The winner of the Nobel Peace Prize gave another push this afternoon to his administration’s proposed Consumer Financial Protection Agency, with a speech at the White House. The only thing I heard that was really new was that he busted the chops of the U.S. Chamber of Commerce, saying one of its anti-CFPA ads—which claims that the agency will end up regulating your local butcher—was “completely false.” (The 0.05% of Americans who still get their meat from a local butcher breathed a great sigh of relief at that.)
Meanwhile, the Chamber sent out a press release before Obama’s speech saying they “disagree that a massive new federal agency with unprecedented powers over vast segments of the business community will be good for consumers, for America’s job creators or for the economy.” I don’t fully understand why the Chamber is getting itself so deep into this fight, considering that most of its members won’t be directly affected by the new agency. Maybe it’s a slippery-slope argument (“When they came for the dodgy mortgage lenders, I did nothing, for I was not a dodgy mortgage lender …”). Or maybe, as in their strangely hard stand on global warming, they’ve just decided that fighting is what good lobbying organizations do, even when many of their members don’t want them to.

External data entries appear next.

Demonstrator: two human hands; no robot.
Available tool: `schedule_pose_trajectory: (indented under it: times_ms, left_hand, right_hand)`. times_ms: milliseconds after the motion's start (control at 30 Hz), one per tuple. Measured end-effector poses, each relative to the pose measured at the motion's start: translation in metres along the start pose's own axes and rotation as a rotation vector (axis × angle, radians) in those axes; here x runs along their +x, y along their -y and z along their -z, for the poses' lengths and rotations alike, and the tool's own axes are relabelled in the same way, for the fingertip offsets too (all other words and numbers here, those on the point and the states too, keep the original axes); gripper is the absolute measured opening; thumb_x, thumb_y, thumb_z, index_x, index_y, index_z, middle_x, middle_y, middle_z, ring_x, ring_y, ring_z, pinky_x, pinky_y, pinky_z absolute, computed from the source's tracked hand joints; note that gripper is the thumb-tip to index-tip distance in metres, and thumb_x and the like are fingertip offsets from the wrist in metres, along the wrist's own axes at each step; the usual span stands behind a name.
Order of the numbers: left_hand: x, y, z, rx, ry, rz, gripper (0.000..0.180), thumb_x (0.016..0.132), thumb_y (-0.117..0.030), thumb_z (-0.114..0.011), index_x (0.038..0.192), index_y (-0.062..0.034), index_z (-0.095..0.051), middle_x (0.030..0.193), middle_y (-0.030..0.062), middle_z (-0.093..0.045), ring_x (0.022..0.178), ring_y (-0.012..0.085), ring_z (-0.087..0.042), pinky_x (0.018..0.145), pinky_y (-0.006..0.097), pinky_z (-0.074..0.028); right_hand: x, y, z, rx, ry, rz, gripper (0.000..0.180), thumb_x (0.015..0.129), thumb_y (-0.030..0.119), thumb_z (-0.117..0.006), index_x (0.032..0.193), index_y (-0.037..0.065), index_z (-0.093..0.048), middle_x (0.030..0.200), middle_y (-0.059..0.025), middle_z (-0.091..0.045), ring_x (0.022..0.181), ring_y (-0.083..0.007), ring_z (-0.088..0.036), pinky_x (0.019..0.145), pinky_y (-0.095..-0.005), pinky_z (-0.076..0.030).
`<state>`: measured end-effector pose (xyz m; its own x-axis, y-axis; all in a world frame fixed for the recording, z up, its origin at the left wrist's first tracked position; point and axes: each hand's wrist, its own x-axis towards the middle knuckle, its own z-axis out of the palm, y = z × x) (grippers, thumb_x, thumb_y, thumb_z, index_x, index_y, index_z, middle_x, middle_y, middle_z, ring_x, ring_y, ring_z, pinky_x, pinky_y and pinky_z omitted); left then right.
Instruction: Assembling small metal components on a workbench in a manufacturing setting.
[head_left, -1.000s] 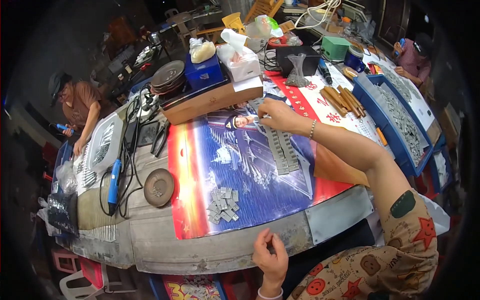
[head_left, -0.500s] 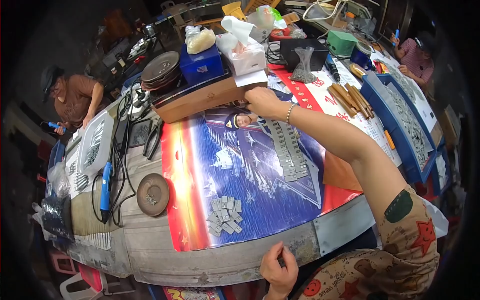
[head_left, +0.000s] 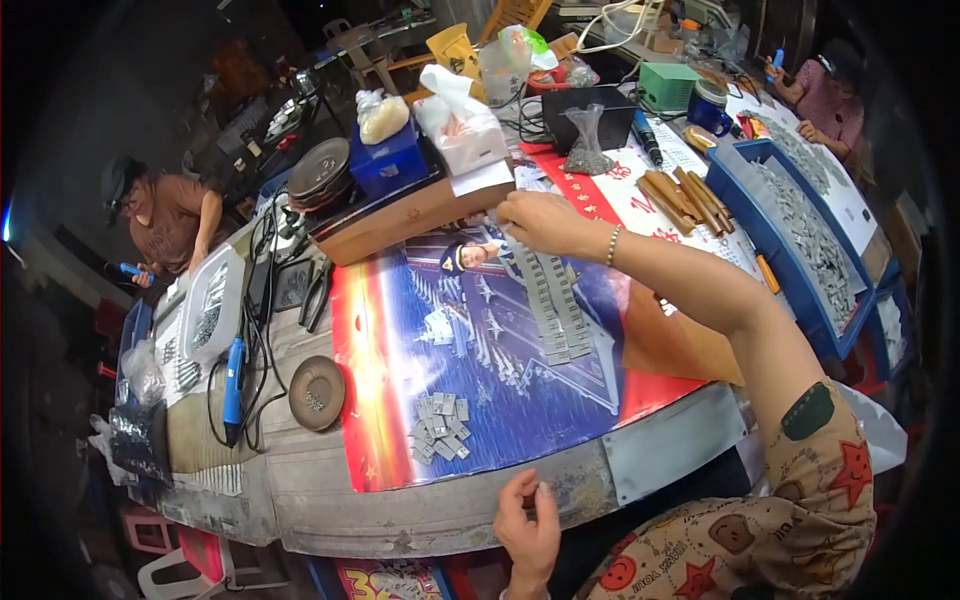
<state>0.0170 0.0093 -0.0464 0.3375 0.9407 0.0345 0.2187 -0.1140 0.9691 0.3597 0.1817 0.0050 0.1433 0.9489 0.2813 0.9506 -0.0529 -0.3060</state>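
Rows of small grey metal pieces (head_left: 548, 310) lie side by side on a glossy printed poster (head_left: 385, 370) spread over the table. At the far end of these rows is my right hand (head_left: 545, 222), its fingers pinched together; whatever they hold is hidden. My left hand (head_left: 528, 525) hovers at the table's near edge, half curled, with thumb and fingers apart and nothing visible in it. Beyond it, at the poster's near left, sits a loose pile of similar grey pieces (head_left: 440, 425).
A brown round dish (head_left: 316, 393) holds tiny parts, near a blue pen-like tool (head_left: 233, 390) with a cable and black pliers (head_left: 318, 298). Behind stands a cardboard box (head_left: 420, 220). Rightward are brown rods (head_left: 690, 200) and a blue tray (head_left: 745, 225). Two people work at left and right.
My right hand has drawn slightly nearer, staying by the far end of the rows. In my left hand, thumb and fingers have spread a little. The whole view has shifted slightly.
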Motion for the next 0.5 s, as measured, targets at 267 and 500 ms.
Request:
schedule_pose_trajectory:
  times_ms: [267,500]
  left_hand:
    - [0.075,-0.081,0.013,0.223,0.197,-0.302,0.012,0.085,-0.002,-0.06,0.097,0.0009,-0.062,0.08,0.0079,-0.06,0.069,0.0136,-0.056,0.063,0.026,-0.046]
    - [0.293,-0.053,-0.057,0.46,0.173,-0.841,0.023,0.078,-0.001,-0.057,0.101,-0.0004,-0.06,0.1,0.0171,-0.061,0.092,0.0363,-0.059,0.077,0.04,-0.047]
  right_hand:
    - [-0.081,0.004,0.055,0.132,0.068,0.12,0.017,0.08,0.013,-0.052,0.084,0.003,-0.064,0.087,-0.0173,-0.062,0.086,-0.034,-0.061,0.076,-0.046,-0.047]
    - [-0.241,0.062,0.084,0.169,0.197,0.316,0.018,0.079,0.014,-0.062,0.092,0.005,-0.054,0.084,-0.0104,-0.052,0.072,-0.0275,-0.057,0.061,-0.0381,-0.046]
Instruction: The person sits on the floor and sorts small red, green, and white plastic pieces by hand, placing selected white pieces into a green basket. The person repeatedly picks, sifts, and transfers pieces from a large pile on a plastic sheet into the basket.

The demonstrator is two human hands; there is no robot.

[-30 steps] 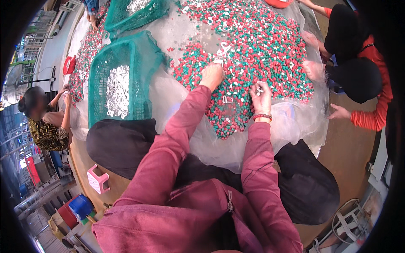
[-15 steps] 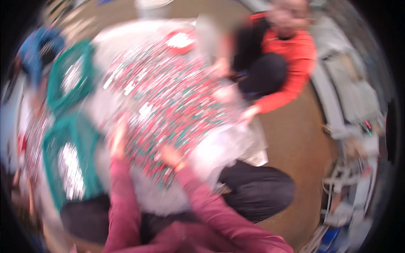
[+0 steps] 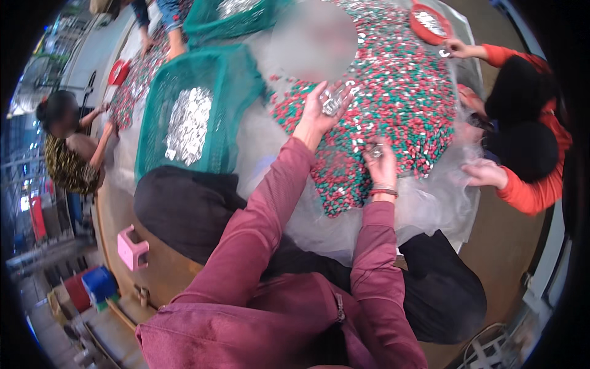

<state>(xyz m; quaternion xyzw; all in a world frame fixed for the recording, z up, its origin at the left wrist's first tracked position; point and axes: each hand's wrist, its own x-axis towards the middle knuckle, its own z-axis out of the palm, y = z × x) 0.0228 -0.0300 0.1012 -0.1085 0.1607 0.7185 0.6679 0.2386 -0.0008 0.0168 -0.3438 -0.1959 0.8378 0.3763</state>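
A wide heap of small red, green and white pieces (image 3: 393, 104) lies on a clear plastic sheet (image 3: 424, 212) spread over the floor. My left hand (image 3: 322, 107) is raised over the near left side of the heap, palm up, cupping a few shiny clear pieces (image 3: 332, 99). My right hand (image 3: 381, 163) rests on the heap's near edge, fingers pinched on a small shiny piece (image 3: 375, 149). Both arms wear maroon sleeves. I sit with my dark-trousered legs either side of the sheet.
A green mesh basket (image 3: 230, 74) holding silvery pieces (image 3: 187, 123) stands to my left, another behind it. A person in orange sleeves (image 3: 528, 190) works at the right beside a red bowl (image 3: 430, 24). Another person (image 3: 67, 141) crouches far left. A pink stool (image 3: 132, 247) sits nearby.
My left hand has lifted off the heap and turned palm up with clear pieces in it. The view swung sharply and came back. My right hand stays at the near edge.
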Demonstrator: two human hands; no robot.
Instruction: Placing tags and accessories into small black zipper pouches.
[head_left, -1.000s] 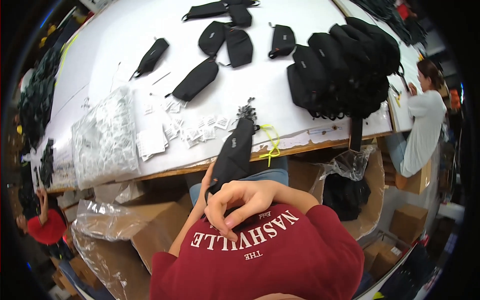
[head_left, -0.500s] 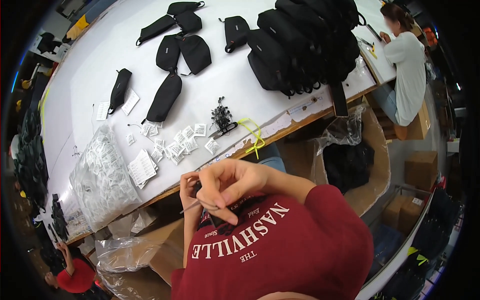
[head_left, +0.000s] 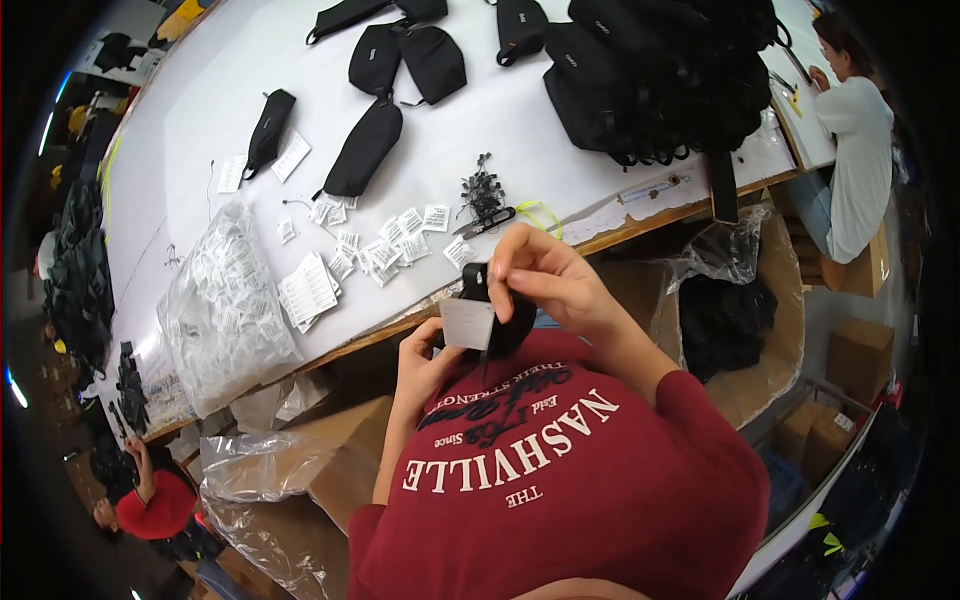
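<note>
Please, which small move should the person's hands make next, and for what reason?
Probably the right hand should give the white tag a light tug: it shows in front of the black pouch, with the left hand at its lower left corner and the right fingertips near its right edge, but I cannot see whether it is fastened.

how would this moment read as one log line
left hand: at square white paper tag; right hand: at black fabric pouch; tag: overlapping pouch

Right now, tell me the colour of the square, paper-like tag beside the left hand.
The tag is whitish, with faint lines; the head view shows it best.
</note>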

As for the CPFA being massive, unprecedented and vast, as the Chamber claims, I think those are mainly meant as code words for looming socialist takeover. The reality of the CPFA is that it would take the consumer protection divisions of the existing banking regulators and consolidate them into one agency, which I don’t think would be particularly massive by Washington standards. The banks don’t like this mainly because they prefer being regulated by the existing agencies, which because they’re also out to keep banks safe and sound are presumably are more sympathetic to bankers’ concerns than a consumer agency would be. But the banks’ other concern is that the CPFA doesn’t go far enough—it doesn’t fully supplant the state regulators under whose jurisdiction mortgage brokers, check-cashing firms and other troublemakers (that happen to compete with banks) fall. Of course, if the CPFA did fully supplant the state regulators, it might actually have to be massive, unprecedented and vast.
As I’ve written before, I like the idea of the CPFA. That doesn’t mean there aren’t good arguments against it. You just don’t tend to hear them from the lobbying groups opposed to it.